Aside: Jensen's Inequality
If [math]\displaystyle{ \displaystyle g }[/math] is a convex function ( twice differentiable and [math]\displaystyle{ \displaystyle g''(x) \geq 0 }[/math] ) then [math]\displaystyle{ \displaystyle g(\alpha x_1 + (1-\alpha)x_2) \leq \alpha g(x_1) + (1-\alpha) g(x_2) }[/math]
Essentially the definition of convexity implies that the line segment between two points on a curve lies above the curve, which can then be generalized to higher dimensions:
- [math]\displaystyle{ \displaystyle g(\alpha_1 x_1 + \alpha_2 x_2 + ... + \alpha_n x_n) \leq \alpha_1 g(x_1) + \alpha_2 g(x_2) + ... + \alpha_n g(x_n) }[/math] where [math]\displaystyle{ \alpha_1 + \alpha_2 + ... + \alpha_n = 1 }[/math]
Proof (cont)
Using Jensen's Inequality,
- [math]\displaystyle{ \displaystyle g(E[x]) \leq E[g(x)] }[/math] as [math]\displaystyle{ \displaystyle g(E[x]) = g(p_1 x_1 + ... p_n x_n) \lt = p_1 g(x_1) + ... + p_n g(x_n) = E[g(x)] }[/math]
Therefore
- [math]\displaystyle{ \displaystyle E[(w(x))^2] \geq (E[\left| w(x) \right|])^2 }[/math]
- [math]\displaystyle{ \displaystyle E[(w(x))^2] \geq \left(\int \left| \frac{f(x)h(x)}{g(x)} \right| g(x) dx \right)^2 }[/math]
and
- [math]\displaystyle{ \displaystyle \left(\int \left| \frac{f(x)h(x)}{g(x)} \right| g(x) dx \right)^2 }[/math]
- [math]\displaystyle{ \displaystyle = \left(\int \frac{f(x)\left| h(x) \right|}{g(x)} g(x) dx \right)^2 }[/math]
- [math]\displaystyle{ \displaystyle = \left(\int \left| h(x) \right| f(x) dx \right)^2 }[/math] since [math]\displaystyle{ \displaystyle f }[/math] and [math]\displaystyle{ \displaystyle g }[/math] are density functions, [math]\displaystyle{ \displaystyle f, g }[/math] cannot be negative.
Thus, this is a lower bound on [math]\displaystyle{ \displaystyle E[(w(x))^2] }[/math]. If we replace [math]\displaystyle{ \displaystyle g^*(x) }[/math] into [math]\displaystyle{ \displaystyle E[g^*(x)] }[/math], we can see that the result is as we require. Details omitted.
However, this is mostly of theoritical interest. In practice, it is impossible or very difficult to compute [math]\displaystyle{ \displaystyle g^* }[/math].

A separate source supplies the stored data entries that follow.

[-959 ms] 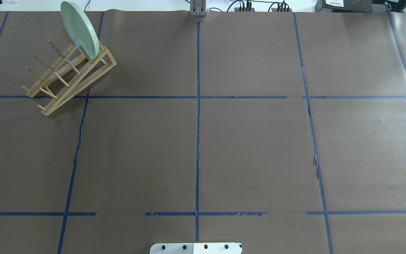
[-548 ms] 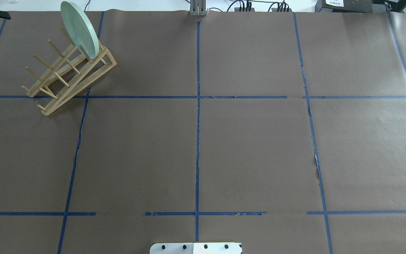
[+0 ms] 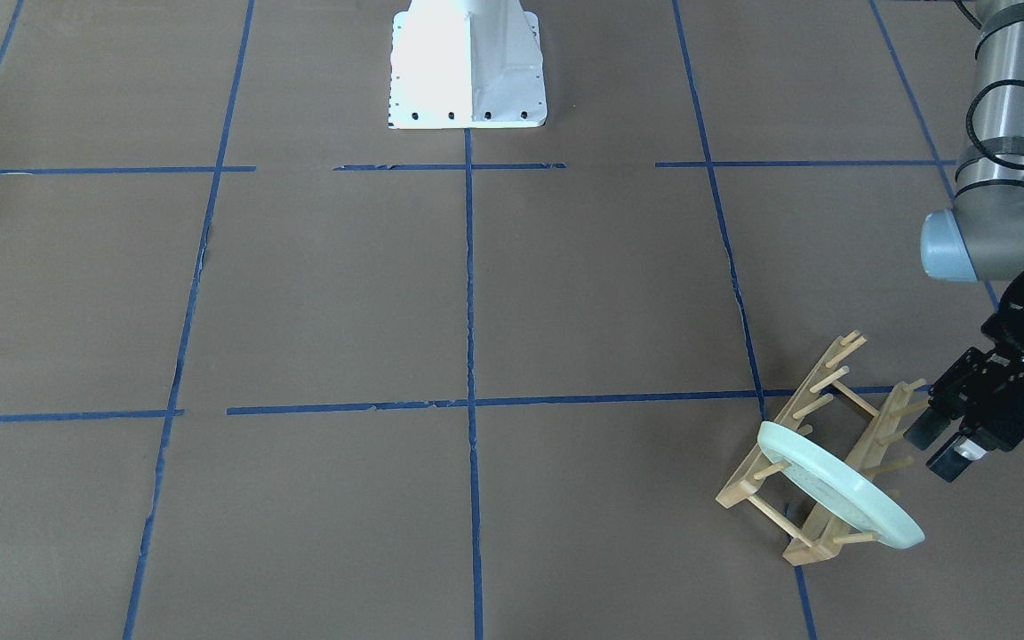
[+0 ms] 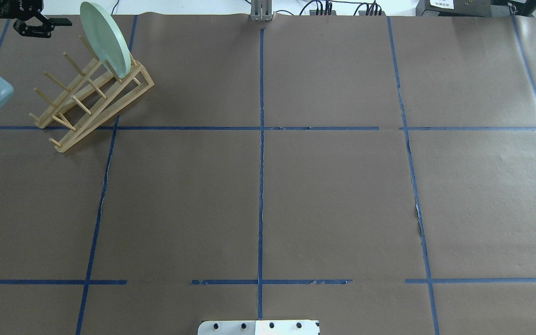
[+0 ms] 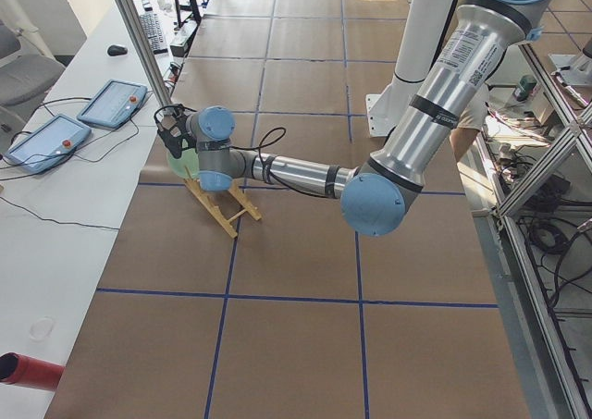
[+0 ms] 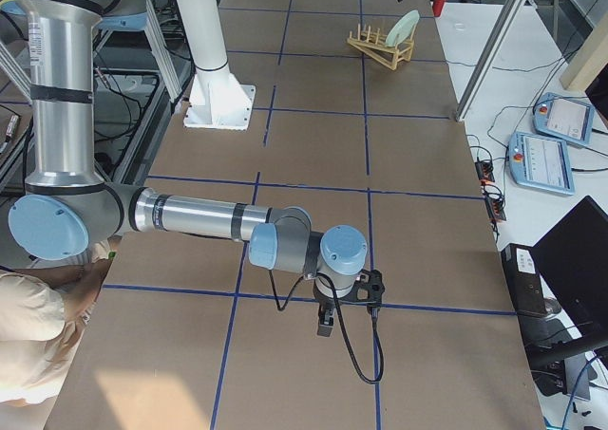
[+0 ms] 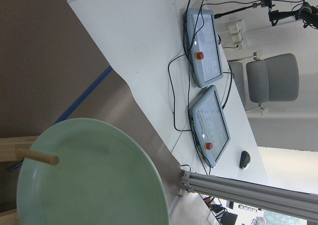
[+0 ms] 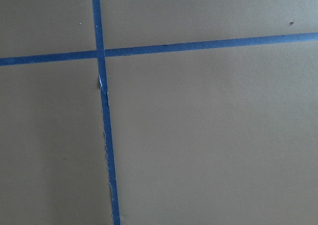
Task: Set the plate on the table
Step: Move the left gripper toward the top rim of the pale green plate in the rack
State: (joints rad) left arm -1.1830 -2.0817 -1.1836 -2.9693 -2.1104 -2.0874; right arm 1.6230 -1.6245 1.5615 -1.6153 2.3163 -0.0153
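Note:
The pale mint-green plate (image 4: 105, 39) stands on edge in the last slot of the wooden peg rack (image 4: 91, 100) at the table's (image 4: 333, 195) far left. It also shows in the front view (image 3: 841, 489) and fills the left wrist view (image 7: 94, 175). My left gripper (image 4: 58, 27) is open and empty, level with the plate's upper rim and a short gap from it; in the front view (image 3: 928, 453) it hangs beside the rack (image 3: 832, 369). My right gripper (image 6: 347, 307) shows only in the exterior right view, low over the table; I cannot tell if it is open.
The white robot base (image 3: 468, 67) stands at the table's near middle edge. Beyond the far edge, behind the plate, two teach pendants (image 7: 206, 96) and cables lie on a white bench. An aluminium post (image 5: 139, 40) stands near the rack.
My left arm has come into the overhead view from the left. Its gripper has moved right along the far edge, toward the plate's rim. Plate and rack have not moved.

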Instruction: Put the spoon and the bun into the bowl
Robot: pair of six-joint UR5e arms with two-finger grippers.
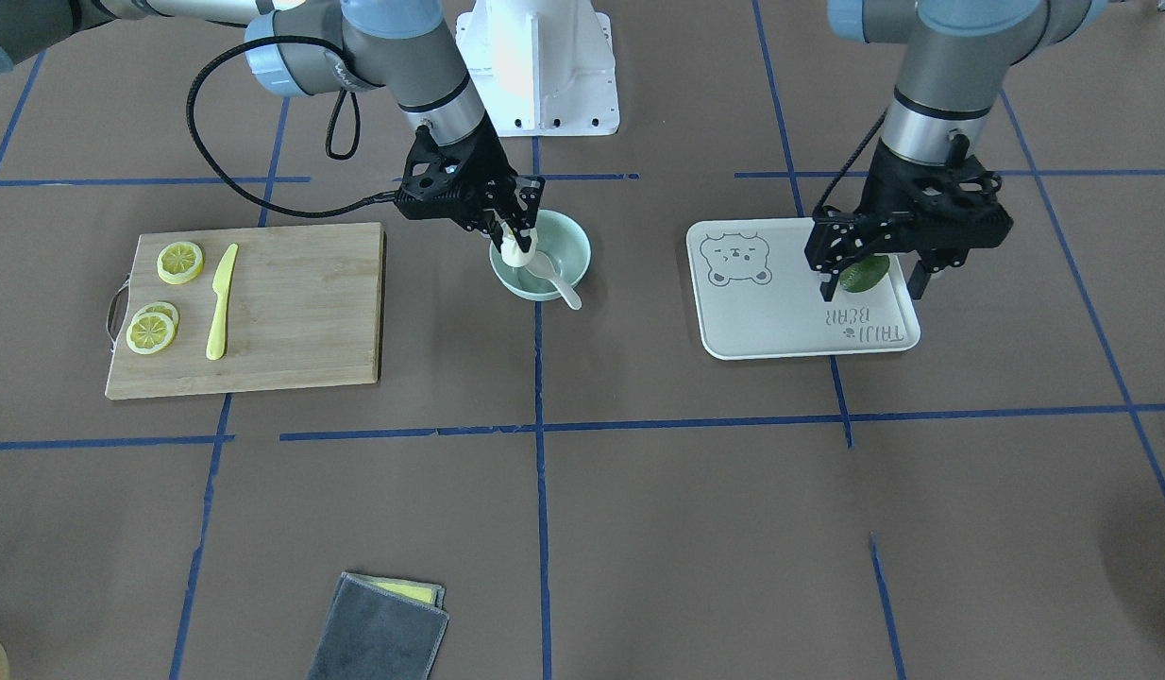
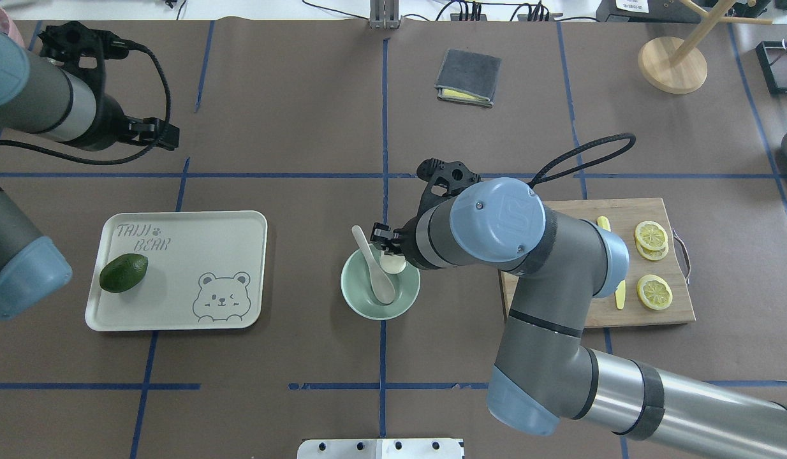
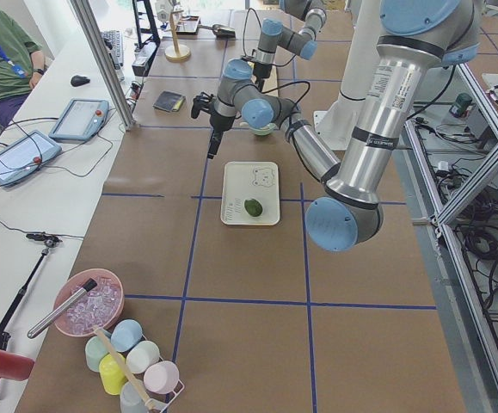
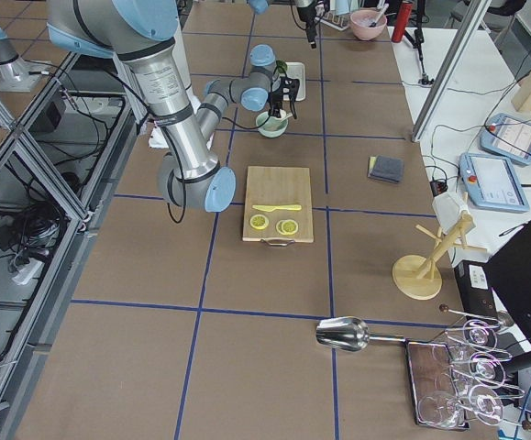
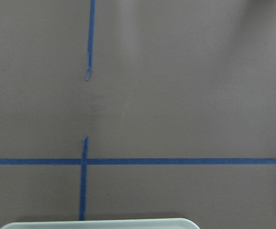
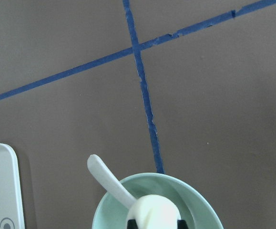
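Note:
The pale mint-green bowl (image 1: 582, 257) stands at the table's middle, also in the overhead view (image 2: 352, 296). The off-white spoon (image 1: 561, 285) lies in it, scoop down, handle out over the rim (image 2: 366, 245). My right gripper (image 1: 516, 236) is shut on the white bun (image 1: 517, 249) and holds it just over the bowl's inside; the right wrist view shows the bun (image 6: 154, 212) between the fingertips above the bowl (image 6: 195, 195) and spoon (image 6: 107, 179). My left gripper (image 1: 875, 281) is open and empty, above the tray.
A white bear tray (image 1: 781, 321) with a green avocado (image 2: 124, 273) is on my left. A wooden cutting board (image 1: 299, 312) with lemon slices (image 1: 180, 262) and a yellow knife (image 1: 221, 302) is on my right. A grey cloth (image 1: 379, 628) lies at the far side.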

Note: Jensen's inequality is actually unnecessary here. We just use it to get [math]\displaystyle{ E[(w(x))^2] \geq (E[|w(x)|])^2 }[/math], which could be derived using variance properties: [math]\displaystyle{ 0 \leq Var[|w(x)|] = E[|w(x)|^2] - (E[|w(x)|])^2 = E[(w(x))^2] - (E[|w(x)|])^2 }[/math].